FORT LEE, N.J. (CBSNewYork/AP) – Records show a northern New Jersey mayor pleaded for help in easing gridlock at the George Washington Bridge, a request made three years before two of the bridge’s approach lanes were suddenly blocked.
Citing documents it obtained from Fort Lee through a public-records request, The Bergen Record reports borough Mayor Mark Sokolich sought help in a letter sent to Bill Baroni in November 2010. Critics say that shows Gov. Chris Christie’s appointees at the authority knew of the borough’s sensitivities to congestion before they ordered the unannounced lane closures in September.

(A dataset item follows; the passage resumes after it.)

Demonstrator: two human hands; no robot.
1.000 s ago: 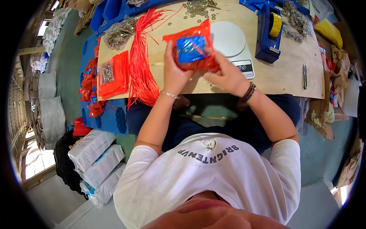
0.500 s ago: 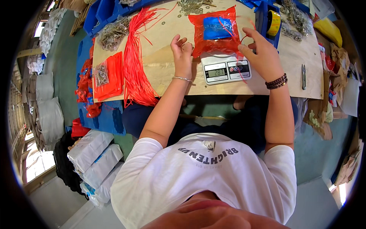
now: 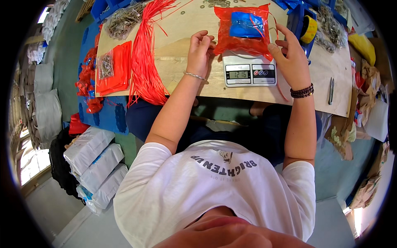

At the time, Baroni was the Port Authority of New York and New Jersey’s deputy executive director. But he and another Port Authority executive, David Wildstein, recently resigned their posts amid investigations into how and why the lanes were closed in September.
Democrats claim the closures were political payback for a Democratic mayor who would not endorse Christie for re-election, which Christie has denied. Baroni had said the lane closures were part of a traffic study, but the Port Authority’s executive director testified before a New Jersey Assembly panel that there was no study.
The letter is among dozens of documents that show the Port Authority has given Fort Lee financial aid to help cope with hosting the world’s busiest bridge over the last 15 years.
Sokolich has said he was ignored by the authority during the September lane closings. Neither he nor Baroni responded to the newspaper’s request for comment.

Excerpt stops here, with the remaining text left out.